All that said, I do spend (as you know) a lot of time analyzing why the heck i do things, or other people do things, and feeling bad about things I've done, or haven't. But I try to remember that even when I've done regrettable things, I didn't do them maliciously...sometimes it helps.
B*: guys like your friend are either mean or ignorant. I am sending evil thoughts his way. (I am now thinking back on all of the unsuccessful tactics I tried to meet guys when I was in college. Ack!)
Yup, no indications of evilness so far.
Flirting with guys when you don't know for sure whether you are interested in them is not evil. It's called hedging your bets. Or having fun. Or both.
Changing your mind about whether you are attracted to someone based on how they look is also not evil. It's something that you have no conscious control over. It's not like you were saying you didn't want to be FRIENDS with him based on his looks (that would be pretty shallow) -- but romantic interest is a different kettle of sardines.
And not being entirely sure about how you feel and wanting to meet someone in person to find out if things are different is the furthest from evil of any of it. In fact, it's generous and thoughtful and optimistic and kind and shows that you were trying NOT to be what you thought was shallow.
Also, just wondering -- was wanting not to let him down hard at this point (and maybe whatever comes later) partly to do with the fact that you had found someone you could really open up to -- a good friend -- and were scared of losing him? If that was the case, and it was a cold, calculating decision ("he won't be my friend if I don't pretend to be interested, therefore I'll string him along"), then that would be kind of heartless, but I'm sure that in your case, if it was present at all, it wasn't deliberate but maybe just a little bit of underlying motivation that you weren't consciously aware of, in which case it's perfectly understandable. Or maybe I'm entirely wrong here.

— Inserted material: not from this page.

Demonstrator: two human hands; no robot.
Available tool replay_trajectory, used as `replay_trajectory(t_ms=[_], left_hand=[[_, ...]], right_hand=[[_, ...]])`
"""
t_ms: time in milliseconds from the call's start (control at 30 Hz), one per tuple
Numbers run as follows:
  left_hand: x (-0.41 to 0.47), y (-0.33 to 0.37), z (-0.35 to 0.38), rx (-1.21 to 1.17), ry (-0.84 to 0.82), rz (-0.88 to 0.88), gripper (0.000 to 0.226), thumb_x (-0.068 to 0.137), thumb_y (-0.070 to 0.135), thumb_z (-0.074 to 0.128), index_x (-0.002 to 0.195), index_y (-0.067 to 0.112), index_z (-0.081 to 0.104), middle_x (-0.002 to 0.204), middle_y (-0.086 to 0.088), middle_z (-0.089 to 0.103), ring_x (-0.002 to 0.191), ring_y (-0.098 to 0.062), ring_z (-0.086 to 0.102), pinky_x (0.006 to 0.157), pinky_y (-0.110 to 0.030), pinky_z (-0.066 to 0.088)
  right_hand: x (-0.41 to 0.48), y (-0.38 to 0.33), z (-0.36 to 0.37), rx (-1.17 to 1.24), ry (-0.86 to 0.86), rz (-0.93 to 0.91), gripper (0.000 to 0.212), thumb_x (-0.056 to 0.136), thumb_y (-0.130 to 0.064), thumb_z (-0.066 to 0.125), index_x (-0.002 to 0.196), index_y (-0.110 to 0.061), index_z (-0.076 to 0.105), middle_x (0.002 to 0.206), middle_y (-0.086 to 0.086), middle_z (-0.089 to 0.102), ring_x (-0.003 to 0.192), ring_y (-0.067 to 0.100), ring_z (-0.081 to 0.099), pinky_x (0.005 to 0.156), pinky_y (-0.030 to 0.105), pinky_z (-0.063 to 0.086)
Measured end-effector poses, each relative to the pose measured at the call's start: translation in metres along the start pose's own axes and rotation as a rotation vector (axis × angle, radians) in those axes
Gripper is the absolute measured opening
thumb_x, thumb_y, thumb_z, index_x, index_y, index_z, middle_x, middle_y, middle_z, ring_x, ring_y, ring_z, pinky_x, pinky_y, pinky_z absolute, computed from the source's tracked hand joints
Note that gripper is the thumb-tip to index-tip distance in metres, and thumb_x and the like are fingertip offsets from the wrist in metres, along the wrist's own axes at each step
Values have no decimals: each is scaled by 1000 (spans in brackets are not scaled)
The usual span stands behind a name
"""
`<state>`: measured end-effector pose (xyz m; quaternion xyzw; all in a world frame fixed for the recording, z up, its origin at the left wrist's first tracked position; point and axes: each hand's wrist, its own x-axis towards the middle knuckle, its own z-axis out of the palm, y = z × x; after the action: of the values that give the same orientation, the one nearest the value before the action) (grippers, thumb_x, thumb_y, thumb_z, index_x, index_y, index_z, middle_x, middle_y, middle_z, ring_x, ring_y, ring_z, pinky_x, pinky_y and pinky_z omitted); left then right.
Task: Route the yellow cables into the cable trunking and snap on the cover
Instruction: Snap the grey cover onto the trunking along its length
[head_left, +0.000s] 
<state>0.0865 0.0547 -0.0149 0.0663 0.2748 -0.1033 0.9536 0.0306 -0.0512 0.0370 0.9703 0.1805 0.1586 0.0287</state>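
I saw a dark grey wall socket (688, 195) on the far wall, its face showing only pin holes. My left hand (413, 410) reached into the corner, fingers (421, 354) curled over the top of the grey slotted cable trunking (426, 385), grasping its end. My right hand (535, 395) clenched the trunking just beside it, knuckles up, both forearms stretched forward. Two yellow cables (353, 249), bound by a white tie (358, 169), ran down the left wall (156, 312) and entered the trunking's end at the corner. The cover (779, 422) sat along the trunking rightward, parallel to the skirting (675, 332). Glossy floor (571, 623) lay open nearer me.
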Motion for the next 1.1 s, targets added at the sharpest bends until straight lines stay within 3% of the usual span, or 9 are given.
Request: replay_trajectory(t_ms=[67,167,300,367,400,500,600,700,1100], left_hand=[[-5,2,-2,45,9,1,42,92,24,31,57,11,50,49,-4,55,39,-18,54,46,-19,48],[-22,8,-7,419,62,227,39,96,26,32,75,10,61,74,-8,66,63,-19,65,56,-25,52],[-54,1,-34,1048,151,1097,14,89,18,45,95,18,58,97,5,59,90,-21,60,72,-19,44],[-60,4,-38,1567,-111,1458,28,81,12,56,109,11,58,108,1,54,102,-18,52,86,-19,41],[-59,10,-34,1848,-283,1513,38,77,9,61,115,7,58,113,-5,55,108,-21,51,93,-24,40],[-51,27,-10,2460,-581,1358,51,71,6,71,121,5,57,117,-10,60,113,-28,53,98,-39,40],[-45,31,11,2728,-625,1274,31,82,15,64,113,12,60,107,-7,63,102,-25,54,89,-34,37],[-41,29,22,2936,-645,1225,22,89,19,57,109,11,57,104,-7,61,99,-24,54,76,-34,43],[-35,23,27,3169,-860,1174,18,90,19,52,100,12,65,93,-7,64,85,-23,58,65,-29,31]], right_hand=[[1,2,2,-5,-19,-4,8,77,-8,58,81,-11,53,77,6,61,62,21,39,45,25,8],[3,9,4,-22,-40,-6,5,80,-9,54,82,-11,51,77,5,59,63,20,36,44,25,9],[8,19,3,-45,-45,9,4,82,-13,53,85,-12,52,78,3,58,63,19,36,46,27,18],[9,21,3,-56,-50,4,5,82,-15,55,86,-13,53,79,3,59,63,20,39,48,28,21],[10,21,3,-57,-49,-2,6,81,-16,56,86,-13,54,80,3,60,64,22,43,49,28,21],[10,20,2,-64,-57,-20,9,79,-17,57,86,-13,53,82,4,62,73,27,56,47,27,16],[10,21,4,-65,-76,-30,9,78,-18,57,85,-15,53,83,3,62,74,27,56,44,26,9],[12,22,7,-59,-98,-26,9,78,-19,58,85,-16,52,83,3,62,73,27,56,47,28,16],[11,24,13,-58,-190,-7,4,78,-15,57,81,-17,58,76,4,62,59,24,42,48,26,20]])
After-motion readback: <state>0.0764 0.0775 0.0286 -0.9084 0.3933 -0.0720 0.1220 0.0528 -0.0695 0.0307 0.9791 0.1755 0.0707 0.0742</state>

But in any case, NOT evil (so far) :)
I like the voting for evil/not evil. It should make it clear when/if I crossed the line :)
B*, I think perhaps it might be relatively easy for girls to find a date if they don't reject guys based on "shallow" criteria like not finding the guy interesting/attractive/sane. I agree with wolfa that it's probably harder for guys since they have to initiate, but in my (mainly online) experience, it seems to be a slippery slope from "girls have it easy" to a misogynistic sense of entitlement.

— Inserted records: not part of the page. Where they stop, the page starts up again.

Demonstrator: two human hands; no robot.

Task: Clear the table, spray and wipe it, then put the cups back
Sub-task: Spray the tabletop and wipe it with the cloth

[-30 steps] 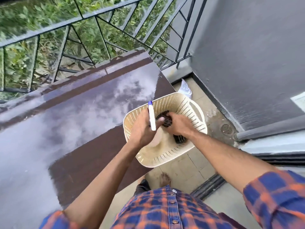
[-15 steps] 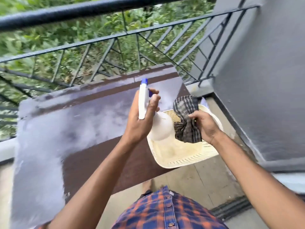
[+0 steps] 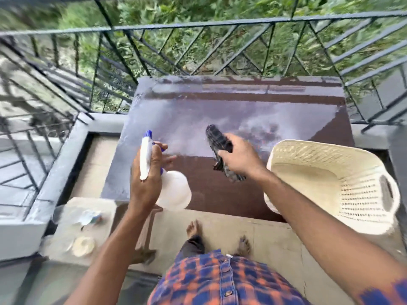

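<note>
A glossy dark brown table (image 3: 231, 106) stands against the balcony railing, its top bare. My left hand (image 3: 145, 179) grips a white spray bottle (image 3: 174, 192) with a blue nozzle, held above the table's near left edge. Over the table's middle, my right hand (image 3: 240, 159) clutches a dark checked cloth (image 3: 218, 142). A cream perforated basket (image 3: 343, 186) sits on the floor at the table's right corner. Blurred cups (image 3: 84, 243) rest on a white surface at lower left.
Black metal railing (image 3: 198, 27) closes the balcony behind and to the left of the table. A grey ledge (image 3: 59, 159) runs along the left. My bare feet (image 3: 193, 227) stand on the concrete floor just in front of the table.
The cloth came out of the basket in my right hand. Both hands swung left from the basket to above the table, and the view turned to face the table squarely.
</note>
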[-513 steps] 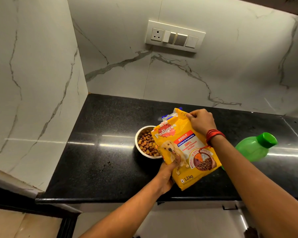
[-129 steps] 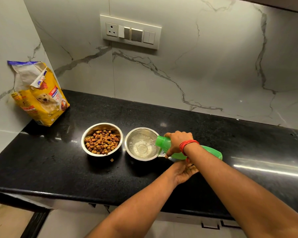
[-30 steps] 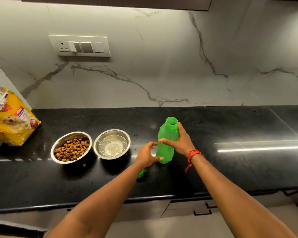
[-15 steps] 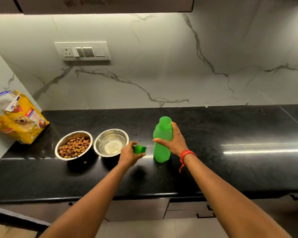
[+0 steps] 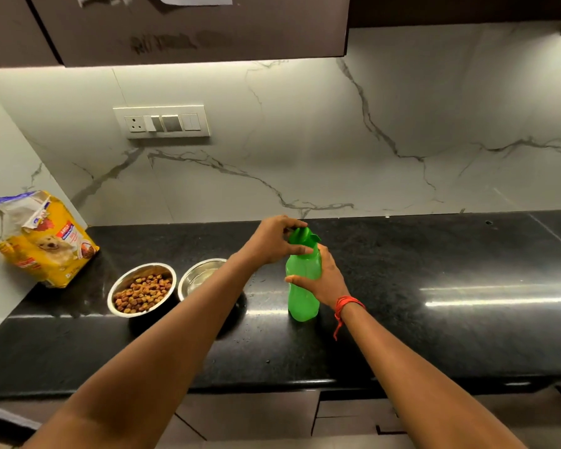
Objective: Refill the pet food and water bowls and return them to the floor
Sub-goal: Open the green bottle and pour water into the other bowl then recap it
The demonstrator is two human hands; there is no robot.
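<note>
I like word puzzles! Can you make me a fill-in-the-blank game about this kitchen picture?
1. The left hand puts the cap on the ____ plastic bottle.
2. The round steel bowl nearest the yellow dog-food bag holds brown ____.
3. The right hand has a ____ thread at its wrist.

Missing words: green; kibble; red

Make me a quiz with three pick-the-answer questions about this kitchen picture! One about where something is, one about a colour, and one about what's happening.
1. Where is the food bag?
A. left end of the counter
B. on the floor
C. inside a bowl

2. What colour is the bottle?
A. red
B. green
C. blue

3. What is in the food bowl?
A. nothing
B. water
C. brown kibble

Answers:
1. A: it leans in the left corner on the black counter.
2. B: bottle and cap are both green; the left hand holds the cap and the right hand holds the body.
3. C: brown pieces fill it, beside the water bowl.
</note>
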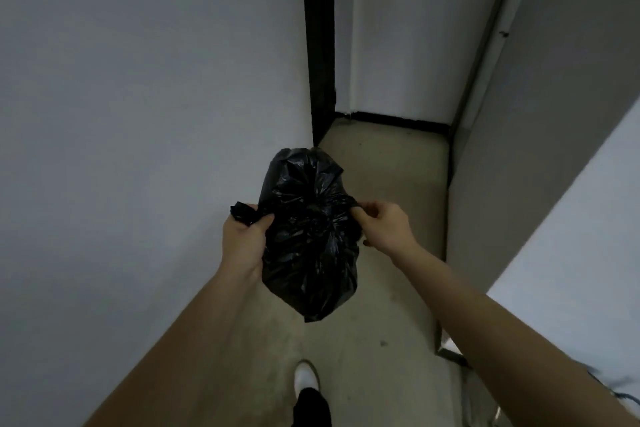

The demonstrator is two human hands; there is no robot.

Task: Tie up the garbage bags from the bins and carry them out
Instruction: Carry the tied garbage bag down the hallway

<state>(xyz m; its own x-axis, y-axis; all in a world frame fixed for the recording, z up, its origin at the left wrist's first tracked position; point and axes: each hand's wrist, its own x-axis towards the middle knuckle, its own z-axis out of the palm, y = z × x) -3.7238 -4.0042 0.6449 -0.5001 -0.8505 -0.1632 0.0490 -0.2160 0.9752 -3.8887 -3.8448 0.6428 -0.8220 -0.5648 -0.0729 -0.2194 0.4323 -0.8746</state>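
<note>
Garbage bag (310, 236) hanging between both hands above the floor (388, 191), left hand (244, 236) clenched on one bag end, right hand (384, 224) pinching the other

Garbage bag (310, 236), centre of frame: glossy black, crinkled, no print. Walls (138, 97), left and right of frame: plain pale grey-white, no pattern. Door frame (318, 45), upper centre: black. Skirting strip (398, 122) at the far wall base: black. Floor (388, 218): dull beige-grey with small dark specks. Shoe (306, 376), bottom centre: white. Trouser leg (311, 409) below it: black.
</note>
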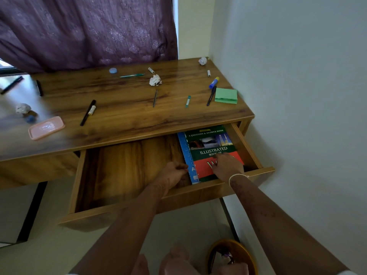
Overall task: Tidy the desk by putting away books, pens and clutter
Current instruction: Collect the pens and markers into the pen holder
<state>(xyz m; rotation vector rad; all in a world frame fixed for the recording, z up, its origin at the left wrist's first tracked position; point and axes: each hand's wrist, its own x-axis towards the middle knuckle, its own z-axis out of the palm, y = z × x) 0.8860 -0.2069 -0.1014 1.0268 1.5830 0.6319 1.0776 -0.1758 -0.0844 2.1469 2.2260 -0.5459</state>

Styley, I don't remember thinking about losing him as a friend. I remember thinking more about not wanting to hurt his feelings/disappoint him, but it was probably part of my motivation. I think he might've said something about still wanting to be friends even if I didn't feel at all the same way, or I assumed he would still want to be friends, but I was probably worried about it being awkward, nevertheless.
[Howie Mandel] EVIL... or NOT EVIL? [/Howie Mandel]
So far, I vote not.
The whole whining about things being easier(harder) on women is crap. It's a common tactic used by guys(girls) to play the victim and feel like a martyr. I've felt the tug of it before. Things are so much easier on women... which is why there are approximately as many single women as there are single men? Right. There may or may not be a good reason why someone is single, but "the other sex sucks" is probably not valid.

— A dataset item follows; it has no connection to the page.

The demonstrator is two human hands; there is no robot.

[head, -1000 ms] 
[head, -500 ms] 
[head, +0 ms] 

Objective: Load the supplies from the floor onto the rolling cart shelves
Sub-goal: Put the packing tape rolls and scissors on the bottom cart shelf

As we've talked about before (in veiled reference to this story), you can't force attraction. Someone could be the smartest, funniest, cutest, coolest person in the world, but if you're just not into them, that's the way it is. I don't really think it shallow, but it also makes sense to not make up your mind on the basis of one photo too.
Yeah, so far definitely not even the slightest, teensiest bit evil. Perhaps you didn't do everything exactly the way you wish you should have, but all of your actions are not only not evil, but are pretty much reasonable given the context you were working within. You handled things the way you could, and tried to get what you wanted and not to hurt other people. There's nothing at all evil here so far.